MSU scientists get to the root of plant stress response

Michigan State University microbiologist Ashley Shade and plant biologist Sheng Yang He have been awarded a three-year, $500,000 grant from the National Science Foundation to investigate how the microbiome interacts with, and may mediate, plant responses during environmental stress and how plants may recruit different—and potentially beneficial—root microbes during such periods.

Scientists know that plants associate closely with some soil microorganisms and engage with them in beneficial relationships near the root surface. It is likewise anticipated that beneficial microbes support plant resilience to environmental stresses. However, it is not well understood how microbes are recruited to the root during stress or which members of the diverse soil microbial community are most responsive during stress. This research will investigate how microorganisms respond to plant hormones that signal stress. 

“Like the human microbiome project, which has revealed the critical role of the gut microbiome in human health, this project will provide major advancements of how plants recruit and benefit from close association with microbes,” said Robin Buell, MSU Foundation Professor of plant biology and director of MSU’s Plant Resilience Institute, which generated the preliminary data for the NSF proposal. “With this information, we will be poised to improve agriculture in a sustainable manner.”
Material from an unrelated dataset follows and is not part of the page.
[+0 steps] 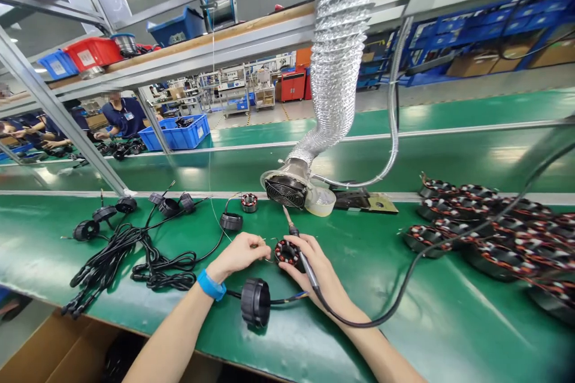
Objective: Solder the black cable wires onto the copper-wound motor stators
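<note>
My right hand [322, 270] is closed round a small wound motor stator [284, 251] with red and white parts round its ring. The same hand also holds a soldering iron [308, 268], its tip pointing up and away over the bench. Beside the stator, my left hand [242, 252] pinches a thin solder wire [220, 221] that runs down from a spool [220, 9] on the shelf. Between my forearms lies a black ribbed cap [255, 304], a cable with coloured lead ends passing through it. My fingers partly cover the stator.
A fume extractor [287, 190] on a foil duct [336, 42] hangs just beyond my hands. Another stator [249, 202] stands nearby. Black cables [117, 254] with caps lie left; many stators [498, 227] are grouped right. The iron's cord [404, 287] arcs rightward. Co-workers sit far left.
</note>
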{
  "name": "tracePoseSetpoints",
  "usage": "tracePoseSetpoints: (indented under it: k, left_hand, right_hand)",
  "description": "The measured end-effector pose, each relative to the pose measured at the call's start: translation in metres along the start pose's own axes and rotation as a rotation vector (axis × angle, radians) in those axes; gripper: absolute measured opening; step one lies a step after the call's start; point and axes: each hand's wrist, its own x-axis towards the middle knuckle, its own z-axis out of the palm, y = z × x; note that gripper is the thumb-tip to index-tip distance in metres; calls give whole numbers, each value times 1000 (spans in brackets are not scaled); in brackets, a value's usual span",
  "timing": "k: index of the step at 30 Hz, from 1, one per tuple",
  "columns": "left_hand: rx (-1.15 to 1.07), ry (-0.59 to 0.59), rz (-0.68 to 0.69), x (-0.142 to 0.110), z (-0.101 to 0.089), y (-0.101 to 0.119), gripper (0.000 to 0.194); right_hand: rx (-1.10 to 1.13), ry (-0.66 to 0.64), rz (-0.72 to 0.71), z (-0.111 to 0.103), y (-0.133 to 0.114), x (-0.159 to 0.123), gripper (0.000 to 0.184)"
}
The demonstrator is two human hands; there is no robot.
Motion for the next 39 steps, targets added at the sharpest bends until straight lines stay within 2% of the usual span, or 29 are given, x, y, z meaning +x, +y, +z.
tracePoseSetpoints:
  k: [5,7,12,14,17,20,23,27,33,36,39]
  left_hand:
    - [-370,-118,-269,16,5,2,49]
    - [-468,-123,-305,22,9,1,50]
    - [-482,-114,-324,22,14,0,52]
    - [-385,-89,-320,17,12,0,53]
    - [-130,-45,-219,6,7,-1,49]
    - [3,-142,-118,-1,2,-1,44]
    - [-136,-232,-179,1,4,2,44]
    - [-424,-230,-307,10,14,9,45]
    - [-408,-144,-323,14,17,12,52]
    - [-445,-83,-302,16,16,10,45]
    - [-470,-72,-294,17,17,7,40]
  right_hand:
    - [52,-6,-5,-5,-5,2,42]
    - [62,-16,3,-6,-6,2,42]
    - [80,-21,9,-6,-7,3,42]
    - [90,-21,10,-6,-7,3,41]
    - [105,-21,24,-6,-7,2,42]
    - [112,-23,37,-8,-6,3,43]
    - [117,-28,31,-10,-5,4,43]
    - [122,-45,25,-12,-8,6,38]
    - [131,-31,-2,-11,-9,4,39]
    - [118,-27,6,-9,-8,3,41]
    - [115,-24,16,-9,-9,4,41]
Working with soils collected from the Kellogg Biological Station agricultural cropping systems, Shade and He will use controlled-environment chambers and greenhouses to grow plants to assess how they recruit microbes when they are stressed and exposed to particular phytohormones that they make in response. 

“The controlled environment will allow us to control and impose the stresses as well as observe direct changes in the root microbial communities that result,” said Shade, an assistant professor in the Department of Microbiology and Molecular Genetics and the Department of Plant, Soil and Microbial Sciences

The research team will collect chemicals, including phytohormones, that plants exude from their roots during stress to examine how those chemicals alter the behavior of microbial communities and particular species of root-associated bacteria in the laboratory.

“This response is expected to be more complex because the plants will exude many chemicals from their roots in addition to any possible phytohormones, such as sugars and amino acids that bacteria may want to eat,” Shade said. “By comparing the responses across experiments, we hope to identify those microbes that are particularly recruited to plants for their benefit during stress, and not just those bacteria that are looking for a free meal.”

Shade and He will assemble synthetic communities of bacteria that are highly responsive to plant stress signals. Through the creation of a simple community containing the most responsive bacteria, a model community will be made to demonstrate how the system works collectively. 

Understanding the dynamic relationships between soil microbes and plants during stress is important for anticipating and potentially managing expected changes in plant performance — given environmental and land-use changes, specifically as mediated by phytohormones and other plant signals released from the roots during stress. 

“Because some plant hormones used in this study are involved in biotic interactions, this research has the potential to discover interplays between microbial communities that mediate biotic and abiotic stress responses,” said He, a University Distinguished Professor in the Departments of Plant Biology; Plant, Soil and Microbial Sciences; and Microbiology and Molecular Genetics.